Assignment: Reproduce the entire listing word for word.

Data segment:
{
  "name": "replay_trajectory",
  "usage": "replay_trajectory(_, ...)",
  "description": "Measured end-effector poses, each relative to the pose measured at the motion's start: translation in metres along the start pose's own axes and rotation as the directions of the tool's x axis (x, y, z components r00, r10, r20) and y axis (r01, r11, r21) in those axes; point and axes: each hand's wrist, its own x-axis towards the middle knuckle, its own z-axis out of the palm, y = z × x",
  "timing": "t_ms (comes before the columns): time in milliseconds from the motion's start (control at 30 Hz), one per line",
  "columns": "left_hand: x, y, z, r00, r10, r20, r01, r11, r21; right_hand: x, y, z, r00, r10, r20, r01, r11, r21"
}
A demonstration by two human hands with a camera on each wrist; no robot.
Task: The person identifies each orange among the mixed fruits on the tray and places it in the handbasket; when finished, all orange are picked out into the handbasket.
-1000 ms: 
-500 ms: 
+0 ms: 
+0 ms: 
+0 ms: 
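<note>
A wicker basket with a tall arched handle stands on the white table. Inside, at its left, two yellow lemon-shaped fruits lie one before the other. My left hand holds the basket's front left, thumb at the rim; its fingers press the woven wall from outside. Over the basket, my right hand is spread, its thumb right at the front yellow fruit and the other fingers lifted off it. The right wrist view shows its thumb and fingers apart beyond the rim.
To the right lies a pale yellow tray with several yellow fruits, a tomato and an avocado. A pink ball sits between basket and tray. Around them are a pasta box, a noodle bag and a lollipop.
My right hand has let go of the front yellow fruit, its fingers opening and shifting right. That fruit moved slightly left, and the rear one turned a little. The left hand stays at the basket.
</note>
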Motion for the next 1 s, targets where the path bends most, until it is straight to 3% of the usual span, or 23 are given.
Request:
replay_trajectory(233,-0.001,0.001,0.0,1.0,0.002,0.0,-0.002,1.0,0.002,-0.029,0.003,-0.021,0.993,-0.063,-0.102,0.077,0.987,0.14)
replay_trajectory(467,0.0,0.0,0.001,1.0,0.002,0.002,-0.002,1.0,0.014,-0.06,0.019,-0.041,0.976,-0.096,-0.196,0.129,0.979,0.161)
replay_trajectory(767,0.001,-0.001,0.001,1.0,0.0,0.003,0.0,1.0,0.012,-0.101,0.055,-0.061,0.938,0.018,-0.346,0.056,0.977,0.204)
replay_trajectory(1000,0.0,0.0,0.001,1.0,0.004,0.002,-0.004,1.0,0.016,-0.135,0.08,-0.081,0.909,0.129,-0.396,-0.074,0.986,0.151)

Task solution:
{
  "name": "replay_trajectory",
  "usage": "replay_trajectory(_, ...)",
  "description": "Measured end-effector poses, each relative to the pose measured at the motion's start: translation in metres along the start pose's own axes and rotation as the directions of the tool's x axis (x, y, z components r00, r10, r20) and y axis (r01, r11, r21) in those axes; point and axes: each hand's wrist, its own x-axis towards the middle knuckle, its own z-axis out of the palm, y = z × x",
  "timing": "t_ms (comes before the columns): time in milliseconds from the motion's start (control at 30 Hz), one per line",
  "columns": "left_hand: x, y, z, r00, r10, r20, r01, r11, r21; right_hand: x, y, z, r00, r10, r20, r01, r11, r21"
}
A demonstration by two human hands with a camera on each wrist; no robot.
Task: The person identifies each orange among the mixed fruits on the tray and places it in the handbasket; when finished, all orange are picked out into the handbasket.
-1000 ms: 
-500 ms: 
+0 ms: 
+0 ms: 
+0 ms: 
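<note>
A wicker basket with a tall arched handle stands on the white table. Inside, at its left, two yellow lemon-shaped fruits lie one before the other. My left hand holds the basket's front left, thumb at the rim; its fingers press the woven wall from outside. Over the basket, my right hand is spread, its thumb right at the front yellow fruit and the other fingers lifted off it. The right wrist view shows its thumb and fingers apart beyond the rim.
To the right lies a pale yellow tray with several yellow fruits, a tomato and an avocado. A pink ball sits between basket and tray. Around them are a pasta box, a noodle bag and a lollipop.
My right hand has let go of the front yellow fruit, its fingers opening and shifting right. That fruit moved slightly left, and the rear one turned a little. The left hand stays at the basket.
</note>
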Motion for the next 1 s, targets where the path bends most, until it is straight to 3% of the usual span, or 23 are given.
Request:
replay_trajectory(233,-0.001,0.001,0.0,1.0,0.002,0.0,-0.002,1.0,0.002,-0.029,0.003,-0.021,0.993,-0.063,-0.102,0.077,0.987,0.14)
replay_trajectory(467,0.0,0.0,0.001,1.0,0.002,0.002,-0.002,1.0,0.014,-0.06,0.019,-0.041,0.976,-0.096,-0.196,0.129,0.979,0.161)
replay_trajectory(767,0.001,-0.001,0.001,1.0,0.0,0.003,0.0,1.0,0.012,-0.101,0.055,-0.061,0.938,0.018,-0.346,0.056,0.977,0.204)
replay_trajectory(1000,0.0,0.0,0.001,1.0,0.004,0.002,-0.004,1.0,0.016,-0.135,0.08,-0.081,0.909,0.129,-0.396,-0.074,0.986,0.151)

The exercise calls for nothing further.